Matthieu Gafsou

Chimères (2023)

Matthieu Gafsou, à l’aide des derniers programmes de génération d’images utilisant l’intelligence artificielle, fait le récit d’une planète en ruine, où règnent scènes de violence et objets en décomposition. Au sein de sa série Chimères (2023), technologies et vivants tentent de résister, en lutte constante, dans ce monde sombre pensé par les algorithmes.

Interview de l’artiste Matthieu Gafsou
Par Valentine Cuenot, Marcela Havrilova et Rebecca Onesti
Portrait de Matthieu Gafsou
Par Rebecca Onesti

Matthieu Gafsou (CH/F, *1981) vit et travaille à Lausanne. Après avoir obtenu un Master ès Lettres à l’Université de Lausanne, il a étudié la photographie à l’École d’arts appliqués de Vevey. Depuis 2006, il a participé à de nombreuses expositions collectives et individuelles, et a publié sept livres. En 2018, l’exposition H+ est l’un des temps forts des Rencontres de la Photographie d’Arles et fait ensuite le tour du monde (Chine, Australie, Italie, Irlande, Espagne, Suisse, etc.). En 2022, le projet Vivants est présenté in extenso au musée de Pully ainsi qu’à Paris Photo où il gagne le prix de la maison Ruinart. Matthieu Gafsou enseigne depuis plusieurs années à l’École cantonale d’art de Lausanne (ECAL).

La représentation de futurs est une vue de l’esprit. Elle se nourrit des imaginaires du présent, qu’ils soient issus de la fiction ou d’autres instances se servant de cette notion (commerce, politique, etc.) et évoque des projections, souvent liées à des inquiétudes ou des fantasmes. Dans Chimères, projet photographique qui aborde cette question des futurs possibles, j’ai essayé de jouer entre mes affinités électives et la mise en péril de ces inclinations par l’usage d’instances externes qui (croit-on a priori) pénalisent ou amoindrissent la présence de l’opérateur : des intelligences artificielles. Je me suis donc servi de moteurs que l’on nourrit avec des mots pour fabriquer des images (Dall-e et Stable diffusion principalement). Je suis aussi allé chercher (chez des écrivains SF qui forgent des représentations du futur dans leurs récits) des histoires et des mots qui me touchent : Barjavel, Damasio, Gibson, etc. J’ai fragmenté certains de leurs textes pour les donner à manger à l’IA. J’ai aussi fait appel à un moteur de traduction (Deepl), lui-même fabriqué sur le modèle du deep learning, pour traduire les écrivains francophones ou mes réflexions personnelles. Enfin, lorsque par exemple Dall-e produisait des images en noir et blanc, j’ai utilisé un autre algorithme basé sur l’IA, récent dans le logiciel de retouches Photoshop, qui colorise automatiquement une photographie en noir et blanc.

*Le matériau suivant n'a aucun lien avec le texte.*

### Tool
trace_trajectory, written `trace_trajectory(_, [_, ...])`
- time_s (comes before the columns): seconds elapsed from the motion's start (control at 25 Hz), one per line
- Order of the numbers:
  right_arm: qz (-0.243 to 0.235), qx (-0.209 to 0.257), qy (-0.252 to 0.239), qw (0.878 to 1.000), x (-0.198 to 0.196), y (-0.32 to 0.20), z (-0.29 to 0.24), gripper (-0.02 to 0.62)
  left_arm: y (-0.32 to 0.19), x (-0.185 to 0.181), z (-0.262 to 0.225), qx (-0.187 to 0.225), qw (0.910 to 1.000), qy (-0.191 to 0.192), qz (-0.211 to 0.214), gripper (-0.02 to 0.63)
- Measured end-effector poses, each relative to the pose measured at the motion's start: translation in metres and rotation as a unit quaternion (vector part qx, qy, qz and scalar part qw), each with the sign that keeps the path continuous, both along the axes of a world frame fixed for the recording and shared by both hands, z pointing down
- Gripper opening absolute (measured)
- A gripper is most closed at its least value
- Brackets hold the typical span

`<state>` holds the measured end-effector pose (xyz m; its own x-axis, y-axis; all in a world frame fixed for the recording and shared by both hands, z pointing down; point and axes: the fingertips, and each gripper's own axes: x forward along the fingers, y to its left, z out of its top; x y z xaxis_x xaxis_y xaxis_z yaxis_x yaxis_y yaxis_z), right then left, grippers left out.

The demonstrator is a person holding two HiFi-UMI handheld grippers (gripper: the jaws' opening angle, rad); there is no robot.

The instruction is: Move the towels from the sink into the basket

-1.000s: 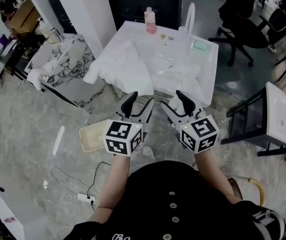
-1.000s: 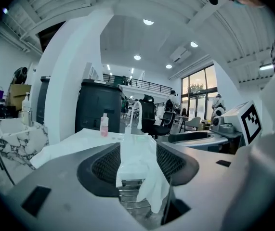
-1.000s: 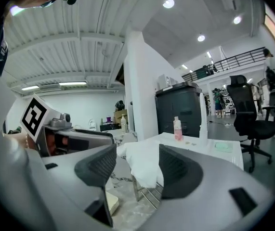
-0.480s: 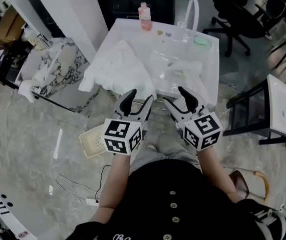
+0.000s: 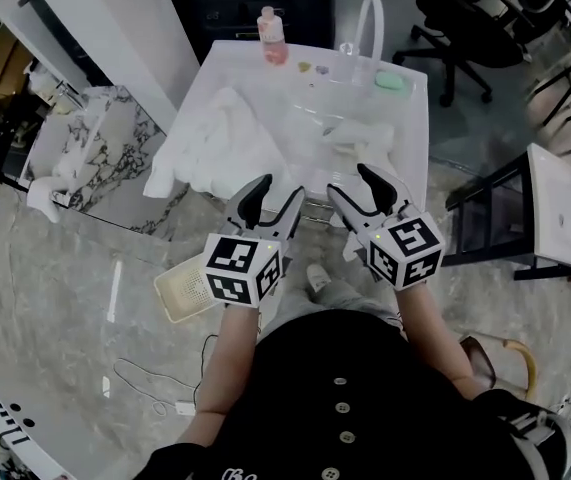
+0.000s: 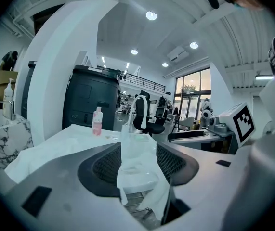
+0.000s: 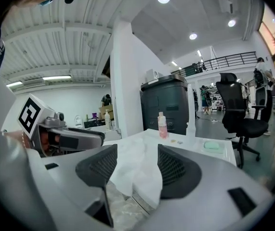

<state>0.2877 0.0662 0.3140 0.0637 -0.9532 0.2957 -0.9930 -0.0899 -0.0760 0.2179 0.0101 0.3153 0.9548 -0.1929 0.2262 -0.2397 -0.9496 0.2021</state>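
The white sink unit [image 5: 410,168] stands ahead of me. A heap of white towels [image 5: 220,143] lies on its left side and hangs over the front-left corner; another towel [image 5: 365,136] lies in the basin. My left gripper [image 5: 275,193] and right gripper [image 5: 350,183] are side by side at the sink's front edge, both open and empty. In the left gripper view the sink's front edge and pale cloth [image 6: 136,162] show beyond the open jaws. In the right gripper view the hanging towel [image 7: 135,172] shows beyond them. The pale yellow basket [image 5: 180,288] sits on the floor, left of my left arm.
A pink bottle [image 5: 272,36], a white faucet [image 5: 370,18] and a green soap [image 5: 392,81] stand at the sink's back. A marble counter [image 5: 95,143] is on the left. A dark frame with a white table [image 5: 565,208] and office chairs [image 5: 465,18] are on the right. A cable [image 5: 155,383] lies on the floor.
Both grippers have moved forward to the sink's front edge, still open and empty. The sink and towels now sit closer to them in the head view.
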Motion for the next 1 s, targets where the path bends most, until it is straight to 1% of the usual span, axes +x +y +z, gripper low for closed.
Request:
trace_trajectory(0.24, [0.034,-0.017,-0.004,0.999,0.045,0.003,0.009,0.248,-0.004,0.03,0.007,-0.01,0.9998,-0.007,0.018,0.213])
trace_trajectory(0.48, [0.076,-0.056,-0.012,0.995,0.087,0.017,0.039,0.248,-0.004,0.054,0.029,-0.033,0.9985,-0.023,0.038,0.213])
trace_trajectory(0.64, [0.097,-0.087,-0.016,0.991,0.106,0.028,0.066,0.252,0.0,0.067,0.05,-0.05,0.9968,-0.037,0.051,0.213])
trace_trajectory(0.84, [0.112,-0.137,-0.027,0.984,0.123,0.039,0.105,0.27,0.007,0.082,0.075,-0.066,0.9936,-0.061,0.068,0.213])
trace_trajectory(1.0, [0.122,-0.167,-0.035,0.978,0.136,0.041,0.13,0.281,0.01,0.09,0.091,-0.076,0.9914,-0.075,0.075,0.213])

La somme de ces instances pourrait laisser penser que la fabrication des images m’échapperait, qu’elle n’irait pas là où mon imagination se serait orientée de prime abord. Mais les images produites balaient cette hypothèse : je reste celui qui décide et qui fabrique : une narration, un monde possible, nourri par des désirs, de la fiction, de l’anxiété, etc. Ce qui est plus étrange, c’est que l’on se rend bien compte que l’IA se nourrit d’images que l’on connaît et qu’elle reproduit à sa façon. La base de données gigantesque qui sert de matière première à l’algorithme demeure conditionnée par l’existant et aura naturellement tendance à reproduire un langage dominant, voire stéréotypé. L’un des enjeux d’un projet comme
Chimères devient dès lors d’essayer de parasiter la faculté de l’IA à copier, de proposer des formulations étranges, vagues ou poétiques, en porte à faux avec une description précise des choses et qui permet l’émergence de l’inattendu. Au final, les plus belles images sont celles où l’accident, l’imperfection de la machine, se lit et fabrique quelque chose qui relève du poétique.